*** Source data ***

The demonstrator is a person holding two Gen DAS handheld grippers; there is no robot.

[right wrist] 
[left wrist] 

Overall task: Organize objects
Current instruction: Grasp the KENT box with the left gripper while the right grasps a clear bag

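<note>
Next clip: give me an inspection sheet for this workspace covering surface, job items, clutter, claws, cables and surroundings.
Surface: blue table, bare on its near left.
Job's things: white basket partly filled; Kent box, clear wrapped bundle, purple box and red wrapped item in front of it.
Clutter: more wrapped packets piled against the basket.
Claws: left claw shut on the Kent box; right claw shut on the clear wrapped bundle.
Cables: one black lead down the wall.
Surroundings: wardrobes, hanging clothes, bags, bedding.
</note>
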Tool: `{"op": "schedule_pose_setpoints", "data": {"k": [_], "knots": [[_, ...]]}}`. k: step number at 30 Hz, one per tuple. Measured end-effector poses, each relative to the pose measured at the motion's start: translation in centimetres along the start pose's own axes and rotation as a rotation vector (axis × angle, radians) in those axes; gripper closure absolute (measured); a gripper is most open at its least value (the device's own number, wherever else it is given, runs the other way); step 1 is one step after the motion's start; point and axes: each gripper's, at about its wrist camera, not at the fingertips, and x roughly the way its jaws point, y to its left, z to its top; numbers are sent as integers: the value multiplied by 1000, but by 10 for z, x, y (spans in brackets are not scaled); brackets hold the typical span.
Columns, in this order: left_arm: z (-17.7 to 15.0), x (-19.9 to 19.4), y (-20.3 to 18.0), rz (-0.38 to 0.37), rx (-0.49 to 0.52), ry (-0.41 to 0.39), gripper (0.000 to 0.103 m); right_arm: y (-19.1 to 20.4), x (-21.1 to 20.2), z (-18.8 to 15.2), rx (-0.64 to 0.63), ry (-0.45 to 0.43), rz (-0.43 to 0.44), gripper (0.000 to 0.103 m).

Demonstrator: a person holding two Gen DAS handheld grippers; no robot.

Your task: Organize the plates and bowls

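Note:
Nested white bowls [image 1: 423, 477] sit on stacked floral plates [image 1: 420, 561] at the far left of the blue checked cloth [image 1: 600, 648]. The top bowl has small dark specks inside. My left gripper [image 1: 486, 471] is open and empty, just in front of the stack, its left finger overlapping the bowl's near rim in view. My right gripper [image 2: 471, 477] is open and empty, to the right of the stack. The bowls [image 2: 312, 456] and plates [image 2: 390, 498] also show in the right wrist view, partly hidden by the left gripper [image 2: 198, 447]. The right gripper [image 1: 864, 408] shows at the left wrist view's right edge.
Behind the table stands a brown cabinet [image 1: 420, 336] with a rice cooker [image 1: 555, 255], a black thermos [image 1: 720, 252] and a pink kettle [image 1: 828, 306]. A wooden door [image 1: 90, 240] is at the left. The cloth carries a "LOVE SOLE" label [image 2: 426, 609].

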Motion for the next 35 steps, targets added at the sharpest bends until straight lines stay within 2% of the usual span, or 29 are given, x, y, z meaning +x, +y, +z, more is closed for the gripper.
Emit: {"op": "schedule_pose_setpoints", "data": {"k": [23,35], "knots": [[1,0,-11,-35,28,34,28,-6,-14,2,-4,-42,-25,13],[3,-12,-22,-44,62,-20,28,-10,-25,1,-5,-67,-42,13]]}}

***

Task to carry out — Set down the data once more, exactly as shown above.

Response to this exercise —
The demonstrator is a person holding two Gen DAS handheld grippers; there is no robot.

[right wrist] 
[left wrist] 

Overall task: Organize objects
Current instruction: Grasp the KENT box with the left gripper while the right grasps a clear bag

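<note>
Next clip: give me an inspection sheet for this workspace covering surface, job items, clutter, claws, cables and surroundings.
Surface: blue table, bare on its near left.
Job's things: white basket partly filled; Kent box, clear wrapped bundle, purple box and red wrapped item in front of it.
Clutter: more wrapped packets piled against the basket.
Claws: left claw shut on the Kent box; right claw shut on the clear wrapped bundle.
Cables: one black lead down the wall.
Surroundings: wardrobes, hanging clothes, bags, bedding.
</note>
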Tool: `{"op": "schedule_pose_setpoints", "data": {"k": [_], "knots": [[_, ...]]}}`. k: step number at 30 Hz, one per tuple. Measured end-effector poses, each relative to the pose measured at the motion's start: translation in centimetres along the start pose's own axes and rotation as a rotation vector (axis × angle, radians) in those axes; gripper closure absolute (measured); a gripper is most open at its least value (the device's own number, wherever else it is given, runs the other way); step 1 is one step after the motion's start; point and axes: each gripper's, at about its wrist camera, not at the fingertips, and x roughly the way its jaws point, y to its left, z to its top; numbers are sent as integers: the value multiplied by 1000, but by 10 for z, x, y (spans in brackets are not scaled); brackets hold the typical span.
Columns, in this order: left_arm: z (-17.7 to 15.0), x (-19.9 to 19.4), y (-20.3 to 18.0), rz (-0.38 to 0.37), rx (-0.49 to 0.52), ry (-0.41 to 0.39), gripper (0.000 to 0.103 m); right_arm: y (-19.1 to 20.4), x (-21.1 to 20.2), z (-18.8 to 15.2), rx (-0.64 to 0.63), ry (-0.45 to 0.43), rz (-0.43 to 0.44), gripper (0.000 to 0.103 m).

Demonstrator: a person holding two Gen DAS handheld grippers; no robot.

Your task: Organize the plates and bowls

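Note:
Nested white bowls [image 1: 423, 477] sit on stacked floral plates [image 1: 420, 561] at the far left of the blue checked cloth [image 1: 600, 648]. The top bowl has small dark specks inside. My left gripper [image 1: 486, 471] is open and empty, just in front of the stack, its left finger overlapping the bowl's near rim in view. My right gripper [image 2: 471, 477] is open and empty, to the right of the stack. The bowls [image 2: 312, 456] and plates [image 2: 390, 498] also show in the right wrist view, partly hidden by the left gripper [image 2: 198, 447]. The right gripper [image 1: 864, 408] shows at the left wrist view's right edge.
Behind the table stands a brown cabinet [image 1: 420, 336] with a rice cooker [image 1: 555, 255], a black thermos [image 1: 720, 252] and a pink kettle [image 1: 828, 306]. A wooden door [image 1: 90, 240] is at the left. The cloth carries a "LOVE SOLE" label [image 2: 426, 609].
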
Motion for the next 35 steps, targets added at the sharpest bends until straight lines stay within 2% of the usual span, or 29 are given, x, y, z meaning +x, +y, +z, more is closed for the gripper.
Emit: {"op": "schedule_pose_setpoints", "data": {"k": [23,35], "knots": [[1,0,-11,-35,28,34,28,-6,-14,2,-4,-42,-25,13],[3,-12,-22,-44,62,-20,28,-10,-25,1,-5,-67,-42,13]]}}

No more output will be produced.